I am suggesting here that Freud was part of an odd, post-metaphysical conversation, an early instance of a conversation that is uniquely modern. On one side “profundity” refers to the imagined beneficial consequences for individual and group consciousness of ethnic or cultural purity, a state projected into a mythic past and then treated as the one true reality, against which present reality is weighed and found wanting. On the other side, Freud’s side, consciousness is in its nature both threatened by and shielded from contact with an external world which he nowhere represents as friendly to our presence in it or as capable of imparting to us authenticity, truth, meaning, profundity, or anything else of a presumably positive character. Both sides curtail the dimensions of traditional Western thought radically, the reactionary position by conforming it to an extreme, fearful, and nostalgic politics, and Freud’s position by insisting on a psychology that withdraws itself from history, from culture in the narrow sense, and from the natural world as well. Neither argument has much to recommend it. Crucially, both represent the mind as, for one reason or another, not to be credited.

Descartes anchored his argument for an objective and knowable reality in the fact of the experience of his own mind thinking. He assumed that in thought he bore the kind of relation to God that made his consciousness in its nature a conduit of true perception. Therefore, so his argument goes, science is possible, the world is knowable, and experience, which for him meant the kind of truth sought out by the methods of science, is authorized by God himself. This is an argument directed against the belief that science and its methods were irreligious. It is, necessarily, also dependent on a metaphysics that assumes a God with whom humanity bears an essential likeness and kinship. Granting all the assumptions implicit in the fact that it was through disciplined inquiry that the world could be known — that is, that knowledge of reality was hard-won — nevertheless, with all caveats acknowledged that science acknowledges, the mind can be trusted, according to Descartes.

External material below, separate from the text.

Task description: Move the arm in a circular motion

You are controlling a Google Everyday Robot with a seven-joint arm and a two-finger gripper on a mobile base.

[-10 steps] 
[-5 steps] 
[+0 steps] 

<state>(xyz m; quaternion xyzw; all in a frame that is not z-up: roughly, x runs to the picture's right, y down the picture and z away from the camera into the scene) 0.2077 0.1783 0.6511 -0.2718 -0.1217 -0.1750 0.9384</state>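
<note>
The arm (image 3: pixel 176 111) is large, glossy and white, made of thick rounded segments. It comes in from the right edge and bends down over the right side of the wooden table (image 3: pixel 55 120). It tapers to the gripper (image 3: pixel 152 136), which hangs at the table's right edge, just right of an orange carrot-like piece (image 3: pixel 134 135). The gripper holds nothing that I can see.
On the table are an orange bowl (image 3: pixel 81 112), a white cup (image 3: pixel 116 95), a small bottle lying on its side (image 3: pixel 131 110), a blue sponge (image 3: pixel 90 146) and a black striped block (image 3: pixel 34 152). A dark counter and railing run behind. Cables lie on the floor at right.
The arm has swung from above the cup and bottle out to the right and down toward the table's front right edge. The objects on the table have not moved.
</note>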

If there is one thing Freud asserts consistently, from which every theory proceeds and to which every conclusion returns, it is just this — that the mind is not to be trusted. The conversation in the larger culture to which I have referred, the variously lamented loss of spiritual authenticity, assumes that civilization has alienated Europeans from their essential selves and corrupted their experience. But at least the sense of alienation is to be credited as a true report on their condition, and the integrity of mind of which they believe they have been deprived they also believe can be restored to them. For Freud, self-alienation is a consequence of human ontogeny. Freud’s “sexual theory,” in generalizing the sexual so thoroughly, renders that concept as nearly meaningless as the concept of culture which the theory does indeed undermine. For the purposes of the metapsychological essays, the theory makes sexuality primarily a name for the urges of the involuted self, the unacknowledged core of archaic frustration and guilt at the center of subjective experience which baffles and misleads conscious awareness.